In caso di decadenza, un consigliere membro eletto al C.U.N., all'U.d.P. ovvero presente in una commissione permanente indica il nome del proprio sostituto, salvo quanto disposto nel comma precedente. Qualora non si ottemperi a tale obbligo, questo incombe sul gruppo, ufficialmente costituito o meno, cui il membro decaduto apparteneva nel momento della propria elezione agli incarichi di cui sopra. La surroga ha effetto immediato, sentito il Presidente e l'U.d.P. Il Consiglio si riserva di rifiutare all'unanimità, dedotti il consigliere decaduto ed il suo subentrante, la nomina di questi a consigliere. In questo caso il C.N.S.U. richiede che il consigliere decaduto formuli una proposta alternativa seguendo la medesima procedura.

 

Art.17

Elezione dei rappresentanti del C.N.S.U. al C.U.N.

1.

In base all'articolo 1, comma 2, lettera a) del presente regolamento, il C.N.S.U. elegge nel proprio seno otto rappresentanti per il Consiglio Universitario Nazionale (C.U.N.).

 

2.

Le elezioni per il C.U.N. avvengono previa presentazione delle candidature nominali da parte dei consiglieri e dopo almeno venti giorni dalla presentazione delle candidature.

 

3.

La votazione deve avvenire a scrutinio segreto. Ogni consigliere può esprimere due preferenze relative a due nominativi differenti.

 

4.

Vengono eletti gli otto candidati che hanno ottenuto il maggior numero di preferenze. In caso di parità prevale lo studente con minore anzianità di iscrizione relativa all'anno di prima immatricolazione.

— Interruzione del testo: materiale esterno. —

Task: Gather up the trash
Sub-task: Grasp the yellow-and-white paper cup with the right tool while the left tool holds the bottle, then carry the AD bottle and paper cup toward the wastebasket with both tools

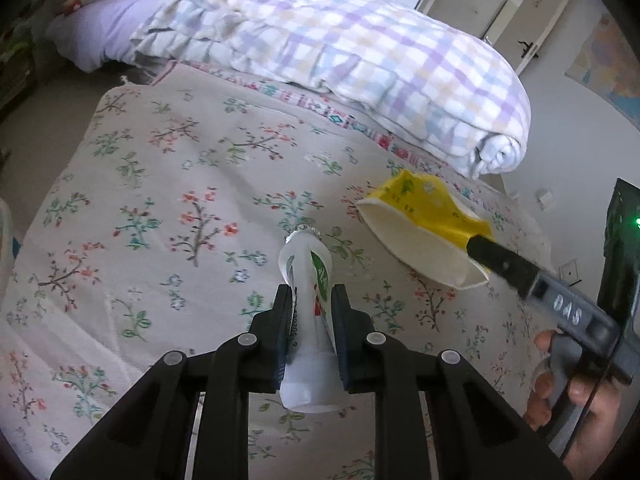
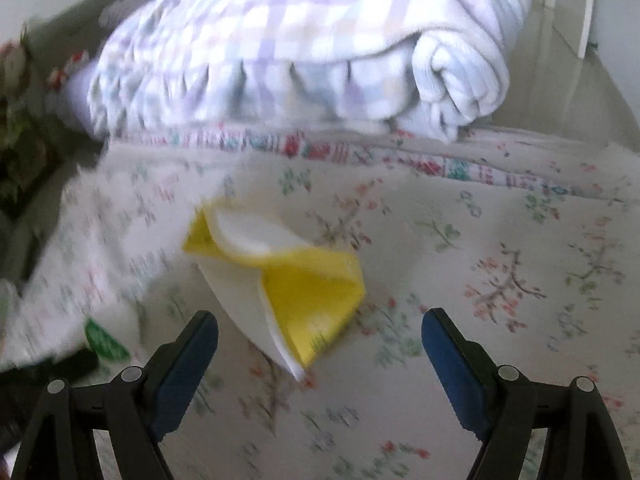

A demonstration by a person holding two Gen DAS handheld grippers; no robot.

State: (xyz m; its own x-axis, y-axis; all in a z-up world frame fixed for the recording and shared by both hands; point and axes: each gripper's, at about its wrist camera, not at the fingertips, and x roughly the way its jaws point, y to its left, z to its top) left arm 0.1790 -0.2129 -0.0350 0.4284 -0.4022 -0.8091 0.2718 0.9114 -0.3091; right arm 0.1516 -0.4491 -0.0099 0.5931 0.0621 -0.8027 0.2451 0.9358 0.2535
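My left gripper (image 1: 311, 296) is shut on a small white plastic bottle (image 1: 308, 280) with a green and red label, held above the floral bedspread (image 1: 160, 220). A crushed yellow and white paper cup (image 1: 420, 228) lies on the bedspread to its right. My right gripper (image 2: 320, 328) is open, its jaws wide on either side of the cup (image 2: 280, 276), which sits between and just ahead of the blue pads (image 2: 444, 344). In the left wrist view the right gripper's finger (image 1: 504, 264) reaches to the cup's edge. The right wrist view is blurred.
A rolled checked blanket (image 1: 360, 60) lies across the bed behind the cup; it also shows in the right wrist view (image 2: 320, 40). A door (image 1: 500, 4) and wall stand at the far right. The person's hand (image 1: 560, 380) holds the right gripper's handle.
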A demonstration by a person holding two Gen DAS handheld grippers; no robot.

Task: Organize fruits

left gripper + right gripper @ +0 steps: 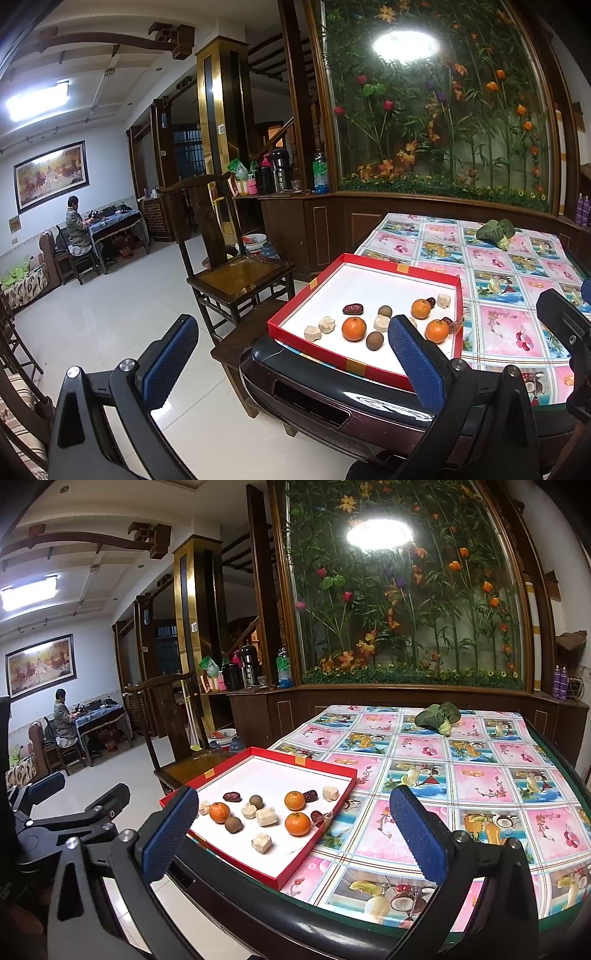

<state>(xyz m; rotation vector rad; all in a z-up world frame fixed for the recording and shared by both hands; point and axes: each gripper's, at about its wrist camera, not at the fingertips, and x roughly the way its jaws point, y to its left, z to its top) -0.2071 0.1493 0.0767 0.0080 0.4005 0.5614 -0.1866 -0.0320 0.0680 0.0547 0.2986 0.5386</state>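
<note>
A shallow red box (369,365) (236,860) with a white floor lies at the table's near left corner. Inside it are three oranges (354,328) (297,824), two brown round fruits (374,340) (233,824), dark red dates (353,308) (231,796) and several pale lumpy pieces (327,325) (261,842). My left gripper (295,356) is open and held off the table's corner, short of the box. Over the table's near edge my right gripper (291,834) is open too, with nothing between its fingers.
The table (480,775) wears a pink and blue fruit-print cloth, with a leafy green vegetable (437,714) (495,230) at its far side. A dark wooden chair (236,273) stands left of the table. A person sits at a distant table (75,225). Behind rises a flower-filled glass cabinet (406,609).
</note>
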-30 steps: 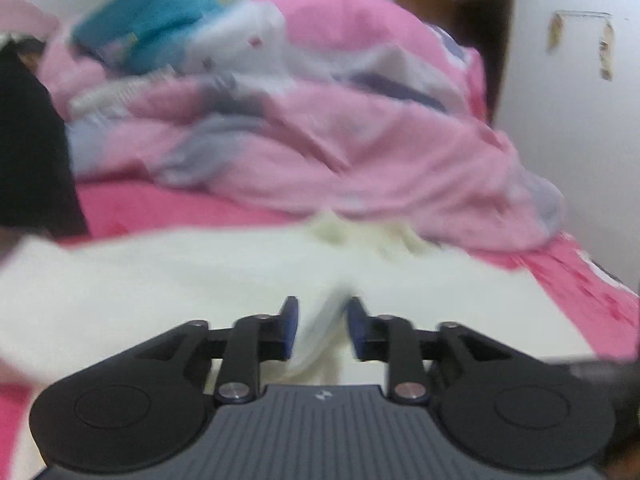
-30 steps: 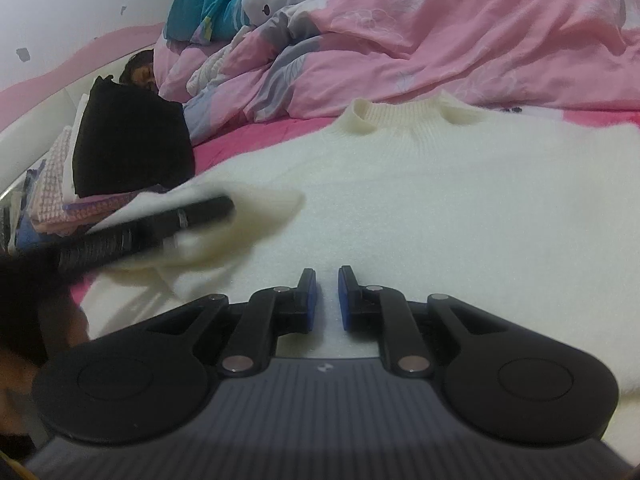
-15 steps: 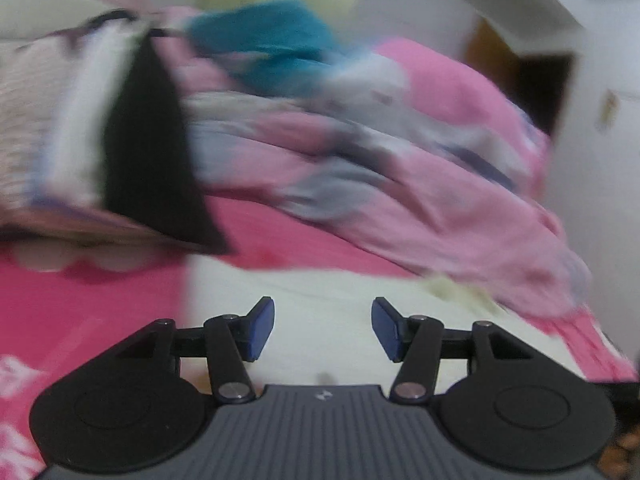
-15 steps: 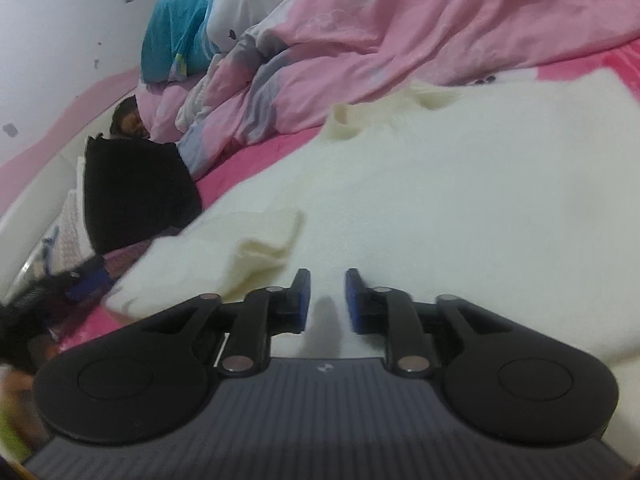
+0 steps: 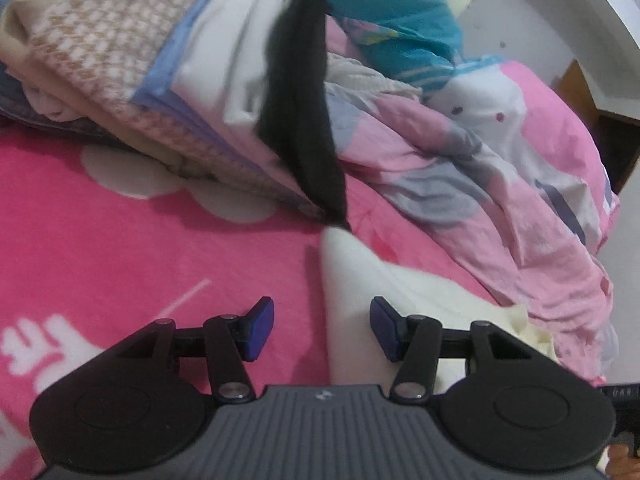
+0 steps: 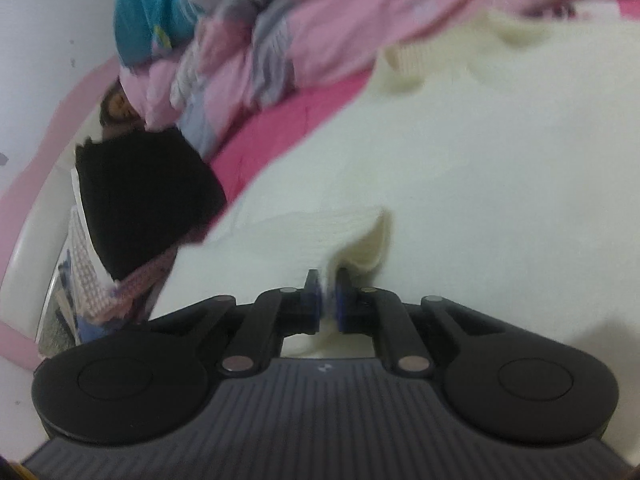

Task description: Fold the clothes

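A thin pinch of sweater (image 6: pixel 460 184) was held in the right hand-held gripper (image 6: pixel 328 304), liable to slip; the left hand-held gripper (image 5: pixel 322 330) stood half-open, empty, sweater edge at twelve o'clock.

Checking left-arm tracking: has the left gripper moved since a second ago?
Yes. The left gripper swung left: the black garment, then at the frame's left edge, now sits centre. Jaws open, empty.

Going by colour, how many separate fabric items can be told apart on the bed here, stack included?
Cream: 1, the sweater
Black: 1, the folded garment on the stack
White: 1, the folded cloth
Tan check: 1, the folded top
Teal: 1, the pillow
Pink patterned: 1, the duvet
Total: 6; the stack's lower layers are too unclear to count.
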Available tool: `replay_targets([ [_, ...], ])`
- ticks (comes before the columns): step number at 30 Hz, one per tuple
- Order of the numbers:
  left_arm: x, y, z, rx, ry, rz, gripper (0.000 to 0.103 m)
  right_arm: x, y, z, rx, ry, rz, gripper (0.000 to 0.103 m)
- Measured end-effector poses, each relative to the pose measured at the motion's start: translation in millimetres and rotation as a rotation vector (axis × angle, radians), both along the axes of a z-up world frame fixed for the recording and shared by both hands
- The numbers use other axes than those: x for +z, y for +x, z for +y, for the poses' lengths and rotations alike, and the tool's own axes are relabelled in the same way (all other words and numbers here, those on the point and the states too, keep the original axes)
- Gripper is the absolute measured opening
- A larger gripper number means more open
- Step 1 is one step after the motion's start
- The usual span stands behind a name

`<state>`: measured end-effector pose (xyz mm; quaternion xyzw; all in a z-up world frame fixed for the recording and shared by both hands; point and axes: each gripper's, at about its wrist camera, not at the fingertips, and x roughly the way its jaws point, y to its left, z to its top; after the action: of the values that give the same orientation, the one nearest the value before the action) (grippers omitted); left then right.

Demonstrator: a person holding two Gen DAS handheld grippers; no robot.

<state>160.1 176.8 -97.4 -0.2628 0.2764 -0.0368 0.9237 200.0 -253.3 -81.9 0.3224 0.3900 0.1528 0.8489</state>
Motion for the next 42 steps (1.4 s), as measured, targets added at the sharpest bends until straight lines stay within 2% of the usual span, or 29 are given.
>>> replay_targets([
  [4,5,-4,-6,-0.058,-0.022,-0.030,0.053,28,-19,-25,-0.076,-0.029,-0.134,0.005],
  [8,12,-9,-21,-0.128,0.017,-0.055,0.054,51,-47,-70,-0.193,-0.108,-0.221,0.005],
  [10,15,-9,-33,-0.170,0.048,-0.057,0.054,52,-63,-93,-0.251,-0.149,-0.240,0.005],
  [16,19,7,-78,-0.268,0.174,-0.014,0.055,16,-80,-130,-0.313,-0.136,-0.168,0.005],
  [19,18,17,-97,-0.271,0.238,0.019,0.056,18,-84,-134,-0.319,-0.102,-0.201,0.005],
  [22,15,23,-106,-0.278,0.256,0.054,0.056,23,-95,-138,-0.332,-0.131,-0.224,0.005],
  [26,13,26,-113,-0.290,0.279,0.057,0.057,-7,-103,-156,-0.344,-0.143,-0.100,0.005],
  [27,15,26,-113,-0.289,0.279,0.055,0.057,-11,-104,-157,-0.344,-0.132,-0.092,0.005],
  [30,20,28,-117,-0.281,0.290,0.044,0.057,1,-114,-154,-0.337,-0.122,-0.171,0.005],
  [32,18,31,-122,-0.285,0.303,0.051,0.057,7,-118,-151,-0.325,-0.152,-0.209,0.005],
  [35,13,33,-127,-0.290,0.303,0.062,0.057,-6,-118,-153,-0.320,-0.191,-0.151,0.005],
  [37,15,31,-127,-0.287,0.288,0.050,0.057,-9,-123,-156,-0.331,-0.173,-0.155,0.005],
  [40,16,29,-129,-0.297,0.294,0.039,0.058,11,-132,-148,-0.324,-0.218,-0.267,0.005],
  [42,13,30,-129,-0.306,0.286,0.049,0.060,15,-133,-145,-0.318,-0.266,-0.288,0.005],
])
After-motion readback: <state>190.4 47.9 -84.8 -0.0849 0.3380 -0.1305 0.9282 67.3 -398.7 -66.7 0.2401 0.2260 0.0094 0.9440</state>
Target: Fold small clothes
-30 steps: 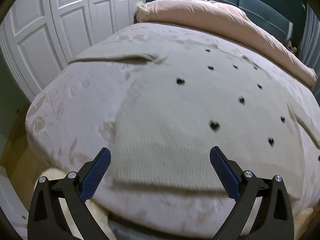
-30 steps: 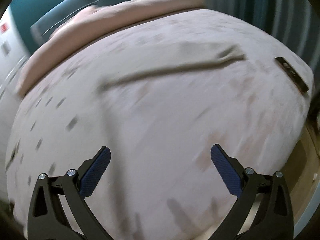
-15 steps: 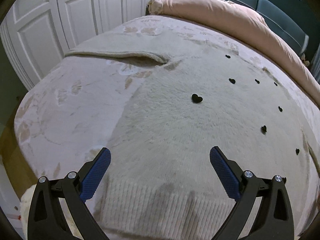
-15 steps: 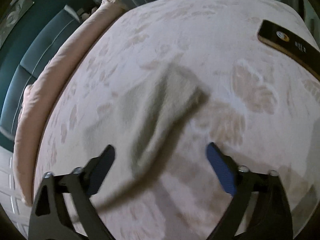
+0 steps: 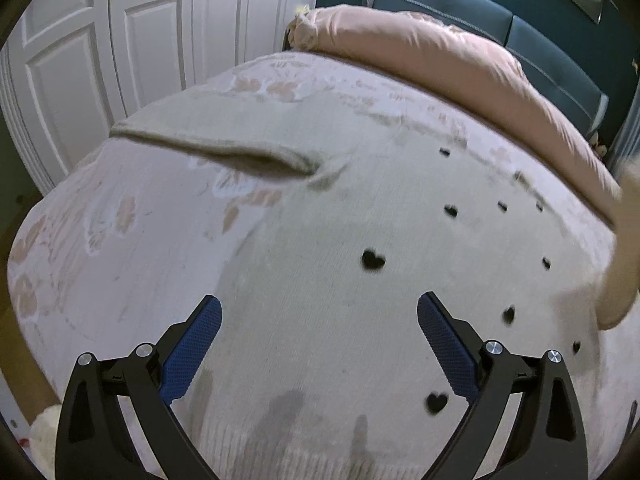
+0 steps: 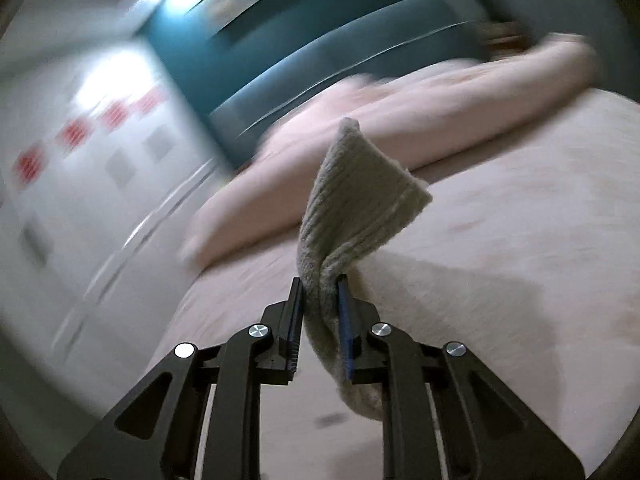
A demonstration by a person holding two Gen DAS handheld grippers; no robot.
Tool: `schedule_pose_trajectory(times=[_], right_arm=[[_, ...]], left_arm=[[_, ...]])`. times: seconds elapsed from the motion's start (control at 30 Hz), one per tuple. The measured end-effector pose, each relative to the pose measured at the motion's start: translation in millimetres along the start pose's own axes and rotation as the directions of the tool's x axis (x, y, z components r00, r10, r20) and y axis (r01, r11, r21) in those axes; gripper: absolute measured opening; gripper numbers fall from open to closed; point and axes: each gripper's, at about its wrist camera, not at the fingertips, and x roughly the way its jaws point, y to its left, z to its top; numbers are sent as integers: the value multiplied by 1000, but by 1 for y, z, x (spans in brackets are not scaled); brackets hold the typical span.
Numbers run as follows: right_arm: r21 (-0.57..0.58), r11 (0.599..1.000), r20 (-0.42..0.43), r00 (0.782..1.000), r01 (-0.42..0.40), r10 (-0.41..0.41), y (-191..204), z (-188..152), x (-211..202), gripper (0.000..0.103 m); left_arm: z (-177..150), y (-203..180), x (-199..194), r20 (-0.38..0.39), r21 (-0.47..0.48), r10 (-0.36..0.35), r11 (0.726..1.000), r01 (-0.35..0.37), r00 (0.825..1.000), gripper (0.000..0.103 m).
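A cream knitted sweater (image 5: 320, 288) dotted with small black hearts lies spread flat on the bed. Its left sleeve (image 5: 208, 140) stretches out toward the bed's left side. My left gripper (image 5: 318, 316) hovers open just above the sweater's lower body, nothing between its blue pads. In the right wrist view my right gripper (image 6: 320, 300) is closing its jaws on the ribbed cuff of the other sleeve (image 6: 356, 196), which stands lifted off the bed with its end sticking up past the fingertips. A blurred cream shape (image 5: 624, 248) at the left wrist view's right edge looks like that raised sleeve.
The bed (image 5: 100, 240) has a pale pink cover with leaf prints. A rolled pink duvet (image 5: 460, 64) lies along the teal headboard (image 5: 520, 20). White wardrobe doors (image 5: 120, 40) stand left of the bed. A pale fluffy thing (image 5: 42, 436) shows below the bed's near corner.
The right gripper swung to the sleeve cuff, closed on it and lifted it off the bed. The left gripper moved forward over the sweater's body, still open.
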Motion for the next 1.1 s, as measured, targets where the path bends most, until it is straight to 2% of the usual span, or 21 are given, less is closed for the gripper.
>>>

A parità di anno di iscrizione prevale il più giovane di età.

 

5.

In caso di decadenza o dimissioni di uno degli otto rappresentanti si applica la procedura di cui all'art.17, comma 5 del presente regolamento.

 

Art.18

Informazione

1.

Il C.N.S.U. si dota di un sito internet tramite il quale dare visibilità ai lavori ed alle delibere dell'organo; ogni gruppo dispone di una propria pagina ed ogni consigliere ha diritto ad una scheda personale sul sito dell'organo.

 

Art.19

Gettone di presenza ed indennità

1.

Ad ogni consigliere spetta un gettone di presenza proposto con delibera del Consiglio.

 

2.

E' prevista una specifica indennità di carica, stabilita con delibera del Consiglio, per il Presidente ed il Vice-presidente.

 

3.

Ogni consigliere ha facoltà di rinunziare al gettone di presenza, o, ove prevista, all'indennità, dandone comunicazione scritta al Presidente. La rinuncia è revocabile in qualsiasi momento su richiesta dell'interessato.

 

Art.20

Mozione di sfiducia al Presidente

1.

La mozione di sfiducia deve essere motivata e sottoscritta da almeno i due terzi dei consiglieri e viene messa in discussione non prima di dieci giorni e non oltre i trenta giorni dalla sua presentazione.

 

2.

La mozione di sfiducia è depositata presso la segreteria che ne dà immediata comunicazione al vicepresidente.

 

3.

La discussione è aperta dal primo firmatario, successivamente prende la parola il Presidente. Nella discussione successiva possono intervenire tutti i consiglieri.

 

4.

Al termine della discussione e delle eventuali dichiarazioni di voto, la mozione viene posta ai voti, a scrutinio segreto, per appello nominale.

 

5.

Se approvata a maggioranza dei quattro quinti dei componenti, il Presidente del C.N.S.U. si dimette e si indicono nuove elezioni.

 

6.

A seguito della sfiducia al Presidente, decade tutto l'Ufficio di Presidenza.

 

7.

Il Vice-presidente può essere sfiduciato dal Presidente solo per gravi motivazioni. In tal caso, la sfiducia al Vice-presidente è votata secondo le modalità di cui al comma 5.

 

Art.21

Modifiche al Regolamento

1.

Le modifiche della presente normativa sono adottate con deliberazioni assunte a maggioranza qualificata dei due terzi dei componenti del Consiglio.